#### [Task instructions]
Once the line containing "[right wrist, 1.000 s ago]" is reached, copy it and every line after it exactly, to the end of the material, without pictures.

#### [The data]
◇ ◇ ◇ ◇ ◇ ◇ ◇

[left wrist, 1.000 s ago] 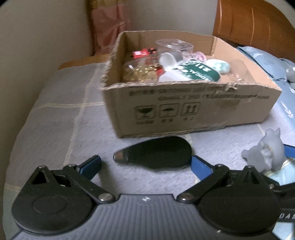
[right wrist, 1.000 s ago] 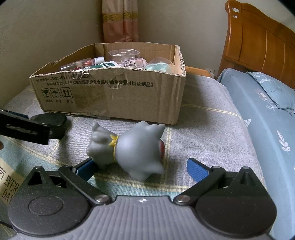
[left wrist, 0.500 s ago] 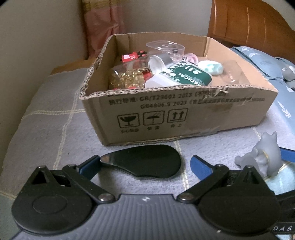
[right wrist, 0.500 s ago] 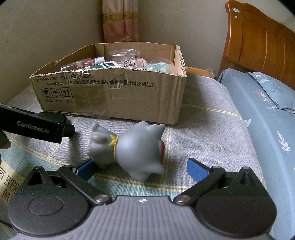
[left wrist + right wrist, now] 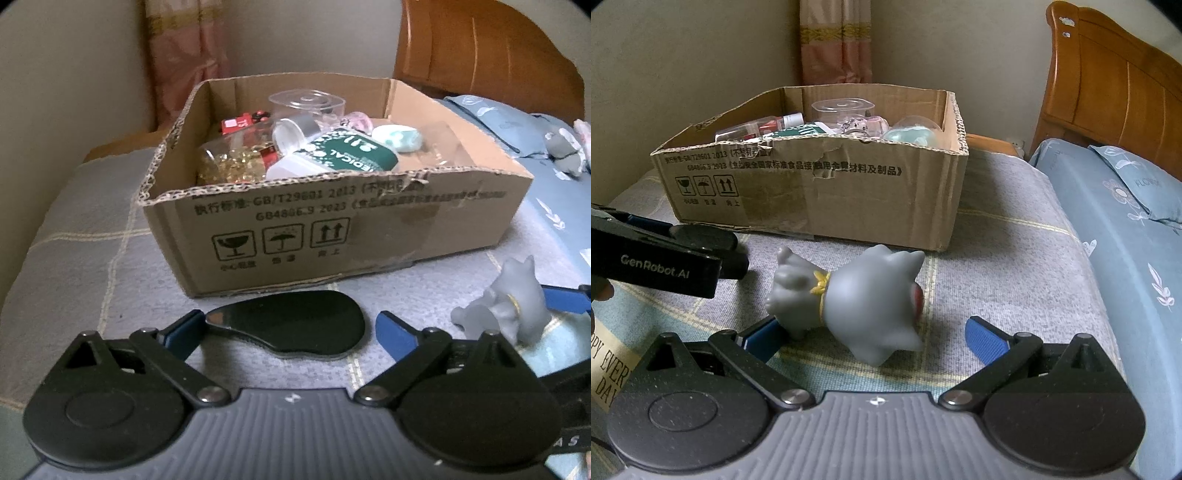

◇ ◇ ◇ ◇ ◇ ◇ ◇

#### [Exercise output]
[right wrist, 1.000 s ago] 
[left wrist, 0.500 s ago] 
[right wrist, 0.500 s ago] 
[left wrist + right wrist, now] 

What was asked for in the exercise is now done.